Saved data entries
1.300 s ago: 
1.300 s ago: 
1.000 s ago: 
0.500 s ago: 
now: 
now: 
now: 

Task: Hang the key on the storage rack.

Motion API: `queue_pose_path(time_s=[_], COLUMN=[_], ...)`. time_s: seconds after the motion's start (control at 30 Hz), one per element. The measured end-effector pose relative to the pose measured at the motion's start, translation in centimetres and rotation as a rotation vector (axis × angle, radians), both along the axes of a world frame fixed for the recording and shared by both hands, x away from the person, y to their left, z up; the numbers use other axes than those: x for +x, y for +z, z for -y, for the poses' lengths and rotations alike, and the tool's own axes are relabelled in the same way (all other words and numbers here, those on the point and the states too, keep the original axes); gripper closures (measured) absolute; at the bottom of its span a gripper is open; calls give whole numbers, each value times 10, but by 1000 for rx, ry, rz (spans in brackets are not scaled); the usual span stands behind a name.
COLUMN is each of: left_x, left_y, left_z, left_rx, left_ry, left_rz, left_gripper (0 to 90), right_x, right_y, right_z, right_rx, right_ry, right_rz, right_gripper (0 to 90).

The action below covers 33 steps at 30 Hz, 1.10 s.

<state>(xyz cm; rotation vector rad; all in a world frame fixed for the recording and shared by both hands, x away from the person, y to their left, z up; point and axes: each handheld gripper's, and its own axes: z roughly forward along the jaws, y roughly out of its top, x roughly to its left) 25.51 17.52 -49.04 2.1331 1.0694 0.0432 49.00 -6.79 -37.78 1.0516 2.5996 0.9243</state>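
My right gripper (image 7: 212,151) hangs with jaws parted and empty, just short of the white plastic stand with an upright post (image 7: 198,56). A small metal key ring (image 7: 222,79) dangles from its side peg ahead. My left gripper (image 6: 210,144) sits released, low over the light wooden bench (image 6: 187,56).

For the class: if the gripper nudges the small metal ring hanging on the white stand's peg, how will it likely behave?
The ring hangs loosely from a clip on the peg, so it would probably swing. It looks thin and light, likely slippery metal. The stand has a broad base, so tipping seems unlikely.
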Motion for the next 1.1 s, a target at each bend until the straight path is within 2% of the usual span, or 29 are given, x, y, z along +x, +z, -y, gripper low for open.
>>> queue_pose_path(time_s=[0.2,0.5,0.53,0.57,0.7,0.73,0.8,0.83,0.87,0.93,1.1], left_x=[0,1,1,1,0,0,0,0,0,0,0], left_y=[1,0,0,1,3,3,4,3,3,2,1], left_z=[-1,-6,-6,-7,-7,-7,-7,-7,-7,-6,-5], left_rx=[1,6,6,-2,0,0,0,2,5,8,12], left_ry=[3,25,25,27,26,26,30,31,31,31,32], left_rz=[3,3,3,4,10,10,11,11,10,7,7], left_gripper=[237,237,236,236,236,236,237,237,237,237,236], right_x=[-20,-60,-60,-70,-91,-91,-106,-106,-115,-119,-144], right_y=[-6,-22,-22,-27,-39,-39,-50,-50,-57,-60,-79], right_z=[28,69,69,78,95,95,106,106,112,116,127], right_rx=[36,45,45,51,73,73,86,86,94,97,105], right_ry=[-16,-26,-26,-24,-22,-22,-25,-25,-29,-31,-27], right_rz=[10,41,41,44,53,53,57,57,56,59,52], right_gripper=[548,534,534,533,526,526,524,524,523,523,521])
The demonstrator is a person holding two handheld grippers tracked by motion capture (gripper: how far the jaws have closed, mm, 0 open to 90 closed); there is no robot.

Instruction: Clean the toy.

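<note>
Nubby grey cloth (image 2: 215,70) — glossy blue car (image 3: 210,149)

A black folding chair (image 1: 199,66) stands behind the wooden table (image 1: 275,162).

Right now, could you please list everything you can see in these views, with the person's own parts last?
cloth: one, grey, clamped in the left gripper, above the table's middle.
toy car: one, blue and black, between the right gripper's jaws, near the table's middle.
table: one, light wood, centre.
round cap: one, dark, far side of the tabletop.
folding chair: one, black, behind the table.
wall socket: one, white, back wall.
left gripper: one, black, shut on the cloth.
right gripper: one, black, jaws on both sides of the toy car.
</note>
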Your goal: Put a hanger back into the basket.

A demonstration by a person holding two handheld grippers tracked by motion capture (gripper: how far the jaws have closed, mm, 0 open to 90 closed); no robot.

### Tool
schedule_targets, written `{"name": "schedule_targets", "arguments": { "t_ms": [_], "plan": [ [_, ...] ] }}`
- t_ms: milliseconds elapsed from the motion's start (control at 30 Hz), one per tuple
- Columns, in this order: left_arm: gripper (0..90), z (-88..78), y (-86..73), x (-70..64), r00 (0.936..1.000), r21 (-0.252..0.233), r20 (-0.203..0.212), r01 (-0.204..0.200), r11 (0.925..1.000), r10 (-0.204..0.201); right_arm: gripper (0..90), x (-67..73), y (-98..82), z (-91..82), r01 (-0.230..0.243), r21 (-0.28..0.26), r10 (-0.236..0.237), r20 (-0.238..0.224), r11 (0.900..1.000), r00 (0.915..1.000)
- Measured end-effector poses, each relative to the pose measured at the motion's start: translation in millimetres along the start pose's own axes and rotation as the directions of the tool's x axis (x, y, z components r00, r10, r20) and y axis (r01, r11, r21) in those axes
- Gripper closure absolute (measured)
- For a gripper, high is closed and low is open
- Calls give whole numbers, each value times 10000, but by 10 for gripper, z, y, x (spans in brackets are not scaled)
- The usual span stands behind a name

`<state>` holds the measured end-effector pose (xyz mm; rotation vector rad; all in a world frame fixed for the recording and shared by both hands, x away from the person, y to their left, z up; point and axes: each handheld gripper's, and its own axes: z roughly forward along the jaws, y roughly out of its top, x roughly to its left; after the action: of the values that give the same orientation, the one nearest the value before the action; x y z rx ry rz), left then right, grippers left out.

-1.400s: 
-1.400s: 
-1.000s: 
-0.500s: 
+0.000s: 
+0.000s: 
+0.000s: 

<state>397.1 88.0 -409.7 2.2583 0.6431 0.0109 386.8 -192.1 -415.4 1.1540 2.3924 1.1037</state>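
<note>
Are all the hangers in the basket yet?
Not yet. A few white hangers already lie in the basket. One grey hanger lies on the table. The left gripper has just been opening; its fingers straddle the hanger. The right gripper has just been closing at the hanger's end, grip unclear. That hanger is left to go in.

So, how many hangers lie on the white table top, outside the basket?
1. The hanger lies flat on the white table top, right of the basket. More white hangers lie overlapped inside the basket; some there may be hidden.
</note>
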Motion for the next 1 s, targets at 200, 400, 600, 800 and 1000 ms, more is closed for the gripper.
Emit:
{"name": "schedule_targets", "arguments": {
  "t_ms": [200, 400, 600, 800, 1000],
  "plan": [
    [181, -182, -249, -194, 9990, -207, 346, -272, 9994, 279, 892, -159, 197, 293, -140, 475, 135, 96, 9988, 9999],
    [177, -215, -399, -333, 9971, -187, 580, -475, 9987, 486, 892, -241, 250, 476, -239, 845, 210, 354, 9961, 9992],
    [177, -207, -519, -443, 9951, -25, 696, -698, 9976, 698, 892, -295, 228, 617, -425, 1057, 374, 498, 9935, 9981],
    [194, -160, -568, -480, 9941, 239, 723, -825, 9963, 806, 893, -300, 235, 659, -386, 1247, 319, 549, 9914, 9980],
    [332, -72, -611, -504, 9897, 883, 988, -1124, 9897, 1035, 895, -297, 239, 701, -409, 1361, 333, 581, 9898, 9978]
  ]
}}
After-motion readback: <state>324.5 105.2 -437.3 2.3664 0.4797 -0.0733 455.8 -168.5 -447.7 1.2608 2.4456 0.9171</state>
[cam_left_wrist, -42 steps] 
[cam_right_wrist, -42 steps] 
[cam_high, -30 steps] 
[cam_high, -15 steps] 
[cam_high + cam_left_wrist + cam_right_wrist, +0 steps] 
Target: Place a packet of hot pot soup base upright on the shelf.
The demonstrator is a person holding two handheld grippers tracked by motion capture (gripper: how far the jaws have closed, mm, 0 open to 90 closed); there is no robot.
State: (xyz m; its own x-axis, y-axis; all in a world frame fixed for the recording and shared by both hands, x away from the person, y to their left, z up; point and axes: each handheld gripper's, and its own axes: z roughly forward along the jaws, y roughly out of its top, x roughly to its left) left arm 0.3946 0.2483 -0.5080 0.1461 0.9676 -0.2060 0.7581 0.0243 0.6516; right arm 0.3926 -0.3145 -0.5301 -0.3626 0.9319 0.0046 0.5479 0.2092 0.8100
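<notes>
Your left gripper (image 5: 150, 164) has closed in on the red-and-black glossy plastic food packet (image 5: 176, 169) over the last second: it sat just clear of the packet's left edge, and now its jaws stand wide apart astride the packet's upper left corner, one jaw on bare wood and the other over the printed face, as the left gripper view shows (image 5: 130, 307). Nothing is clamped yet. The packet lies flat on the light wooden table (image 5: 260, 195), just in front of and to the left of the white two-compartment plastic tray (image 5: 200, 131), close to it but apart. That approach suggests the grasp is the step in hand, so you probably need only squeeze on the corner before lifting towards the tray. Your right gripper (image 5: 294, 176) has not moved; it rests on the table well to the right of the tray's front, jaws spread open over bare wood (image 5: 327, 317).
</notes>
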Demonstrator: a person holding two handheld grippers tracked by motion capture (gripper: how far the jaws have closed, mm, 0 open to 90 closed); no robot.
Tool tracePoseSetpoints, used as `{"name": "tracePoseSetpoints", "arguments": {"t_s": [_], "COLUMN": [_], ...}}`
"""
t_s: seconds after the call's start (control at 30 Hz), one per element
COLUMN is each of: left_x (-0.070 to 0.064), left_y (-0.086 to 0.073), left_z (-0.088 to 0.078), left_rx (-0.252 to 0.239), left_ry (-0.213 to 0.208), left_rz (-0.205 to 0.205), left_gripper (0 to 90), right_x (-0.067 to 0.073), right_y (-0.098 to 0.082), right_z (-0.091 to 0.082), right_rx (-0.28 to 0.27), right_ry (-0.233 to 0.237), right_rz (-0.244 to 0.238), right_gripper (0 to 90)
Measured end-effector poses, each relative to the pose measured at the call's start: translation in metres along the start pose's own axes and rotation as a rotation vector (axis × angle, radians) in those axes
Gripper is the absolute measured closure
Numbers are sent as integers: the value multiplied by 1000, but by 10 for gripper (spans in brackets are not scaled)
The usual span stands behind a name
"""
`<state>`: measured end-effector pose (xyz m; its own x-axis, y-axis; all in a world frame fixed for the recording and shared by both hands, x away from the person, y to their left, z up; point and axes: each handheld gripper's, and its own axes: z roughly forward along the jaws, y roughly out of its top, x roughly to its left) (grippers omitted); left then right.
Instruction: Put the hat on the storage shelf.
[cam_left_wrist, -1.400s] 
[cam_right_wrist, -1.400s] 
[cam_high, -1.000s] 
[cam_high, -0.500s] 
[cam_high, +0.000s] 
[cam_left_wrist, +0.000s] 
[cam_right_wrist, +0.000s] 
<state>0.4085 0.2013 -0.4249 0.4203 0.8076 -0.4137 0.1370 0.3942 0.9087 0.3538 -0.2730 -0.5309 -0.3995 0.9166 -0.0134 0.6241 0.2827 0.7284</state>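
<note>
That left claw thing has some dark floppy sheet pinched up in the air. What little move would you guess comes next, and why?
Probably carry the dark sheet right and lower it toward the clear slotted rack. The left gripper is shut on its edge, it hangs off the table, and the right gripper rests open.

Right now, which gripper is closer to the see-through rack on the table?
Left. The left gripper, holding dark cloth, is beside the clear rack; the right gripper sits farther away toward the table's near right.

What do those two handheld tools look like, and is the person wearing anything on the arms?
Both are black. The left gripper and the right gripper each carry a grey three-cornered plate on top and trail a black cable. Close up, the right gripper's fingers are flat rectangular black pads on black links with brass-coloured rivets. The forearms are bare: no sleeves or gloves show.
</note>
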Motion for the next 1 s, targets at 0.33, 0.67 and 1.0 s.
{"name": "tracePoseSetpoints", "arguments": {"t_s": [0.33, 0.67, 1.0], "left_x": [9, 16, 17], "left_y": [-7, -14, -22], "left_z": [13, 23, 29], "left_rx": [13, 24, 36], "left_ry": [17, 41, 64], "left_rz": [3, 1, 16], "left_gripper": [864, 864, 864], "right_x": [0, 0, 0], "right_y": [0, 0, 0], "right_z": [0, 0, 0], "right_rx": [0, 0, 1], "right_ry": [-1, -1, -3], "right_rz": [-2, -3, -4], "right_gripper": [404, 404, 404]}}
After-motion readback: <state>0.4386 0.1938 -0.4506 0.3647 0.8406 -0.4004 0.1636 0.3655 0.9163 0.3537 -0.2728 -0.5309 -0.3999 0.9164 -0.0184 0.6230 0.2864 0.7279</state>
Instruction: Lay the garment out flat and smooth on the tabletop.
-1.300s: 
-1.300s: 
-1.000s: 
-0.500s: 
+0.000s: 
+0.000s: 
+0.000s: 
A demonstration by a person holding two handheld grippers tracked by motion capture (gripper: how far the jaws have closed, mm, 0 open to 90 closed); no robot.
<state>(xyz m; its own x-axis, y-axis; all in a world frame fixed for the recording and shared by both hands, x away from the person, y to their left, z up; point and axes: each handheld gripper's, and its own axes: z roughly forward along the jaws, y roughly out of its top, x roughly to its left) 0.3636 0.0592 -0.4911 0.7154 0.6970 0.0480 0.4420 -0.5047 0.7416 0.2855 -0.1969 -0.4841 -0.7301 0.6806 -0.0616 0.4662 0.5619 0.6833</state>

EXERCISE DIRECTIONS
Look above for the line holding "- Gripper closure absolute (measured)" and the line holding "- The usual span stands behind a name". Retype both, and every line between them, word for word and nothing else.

ANSWER
- Gripper closure absolute (measured)
- For a gripper, high is closed and low is open
- Calls give whole numbers, each value times 10000, but by 10 for gripper, z, y, x (spans in brackets are not scaled)
- The usual span stands behind a name

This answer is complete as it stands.